Your objective >> Would you please copy every line below that includes the string "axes"?

Supplied data >>
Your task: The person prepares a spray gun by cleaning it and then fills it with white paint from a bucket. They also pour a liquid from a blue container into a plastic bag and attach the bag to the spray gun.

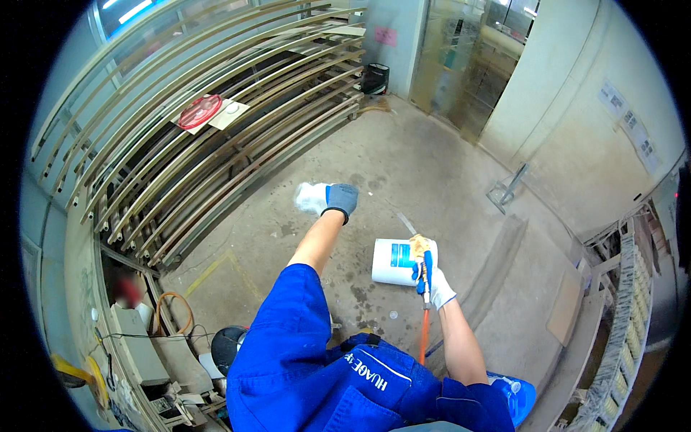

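The right hand (440,286) is wrapped around an air gun (427,272) whose long axis points ahead, its orange hose (425,335) running back toward the body. Just left of that grip, nearer to it than to the other hand, lies a white tub (386,261). Farther ahead and left, the left hand (343,199) seems to grip a white cloth (311,196), though blur hides its edges.

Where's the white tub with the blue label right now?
In the head view, the white tub is slightly right of and below centre, immediately left of the gloved right hand and the orange hose's upper end.
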Demonstrator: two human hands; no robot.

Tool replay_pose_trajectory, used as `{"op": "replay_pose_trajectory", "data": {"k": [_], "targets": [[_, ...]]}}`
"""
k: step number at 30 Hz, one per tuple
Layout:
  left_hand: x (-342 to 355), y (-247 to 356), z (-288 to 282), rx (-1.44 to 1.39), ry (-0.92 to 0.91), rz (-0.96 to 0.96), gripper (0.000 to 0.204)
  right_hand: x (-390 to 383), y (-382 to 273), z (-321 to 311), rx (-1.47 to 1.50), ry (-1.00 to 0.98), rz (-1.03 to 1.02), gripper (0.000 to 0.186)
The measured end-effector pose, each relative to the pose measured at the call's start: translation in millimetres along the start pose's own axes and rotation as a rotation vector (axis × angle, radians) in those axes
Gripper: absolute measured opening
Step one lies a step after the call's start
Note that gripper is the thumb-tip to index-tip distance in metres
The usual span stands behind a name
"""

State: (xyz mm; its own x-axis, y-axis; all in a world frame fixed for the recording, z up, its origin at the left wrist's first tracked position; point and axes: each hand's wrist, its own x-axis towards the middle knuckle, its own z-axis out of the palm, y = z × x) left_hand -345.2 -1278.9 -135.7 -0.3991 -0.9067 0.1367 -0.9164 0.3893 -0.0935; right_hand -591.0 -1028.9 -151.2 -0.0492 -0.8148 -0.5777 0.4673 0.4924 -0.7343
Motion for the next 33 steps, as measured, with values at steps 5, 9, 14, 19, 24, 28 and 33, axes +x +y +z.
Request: {"op": "replay_pose_trajectory", "data": {"k": [5,9,14,19,24,28,33], "targets": [[-4.1,7.6,-4.1,-0.033,0.051,0.042,0.018,-3.7,-11.3,-18.2,-0.066,-0.008,0.026,0.048],[-0.1,19.0,5.7,-0.074,0.149,0.11,0.019,-10.6,-14.5,-20.3,-0.094,-0.058,0.076,0.052],[0.8,35.2,-21.3,0.039,0.102,0.065,0.02,-24.1,-13.5,-17.4,-0.144,0.001,0.023,0.054],[2.1,44.6,-9.8,-0.05,0.12,0.09,0.017,-23.1,5.0,-27.6,-0.104,-0.084,0.118,0.053],[4.1,52.1,-16.0,-0.037,0.058,0.077,0.017,-29.4,31.0,-34.0,0.101,-0.11,0.134,0.054],[4.2,61.2,3.2,-0.039,0.104,0.091,0.016,-35.5,28.5,-26.3,-0.059,-0.059,0.151,0.053],[4.7,83.3,-17.5,-0.02,0.069,0.114,0.016,-39.2,22.0,-46.2,-0.015,-0.001,0.12,0.053]]}}
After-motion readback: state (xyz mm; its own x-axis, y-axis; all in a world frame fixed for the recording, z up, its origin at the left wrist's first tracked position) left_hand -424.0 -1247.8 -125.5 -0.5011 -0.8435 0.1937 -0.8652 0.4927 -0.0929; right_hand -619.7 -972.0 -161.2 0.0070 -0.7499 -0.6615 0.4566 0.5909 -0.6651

Solution >>
The measured end-effector pose, each relative to the pose measured at the call's start: translation in millimetres along the start pose's own axes and rotation as a rotation vector (axis × angle, radians) in those axes
State: (xyz mm; its own x-axis, y-axis; all in a world frame fixed for the recording, z up, its origin at the left wrist's first tracked position; point and axes: each hand's wrist, its own x-axis towards the middle knuckle, its own z-axis out of the palm, y = z × x) left_hand -345.2 -1278.9 -135.7 -0.3991 -0.9067 0.1367 -0.9164 0.3893 -0.0935; right_hand -591.0 -1028.9 -151.2 -0.0492 -0.8148 -0.5777 0.4673 0.4924 -0.7343
Motion for the next 33 steps, as measured, with values at steps 5, 9, 14, 19, 24, 28 and 33, axes +x +y +z.

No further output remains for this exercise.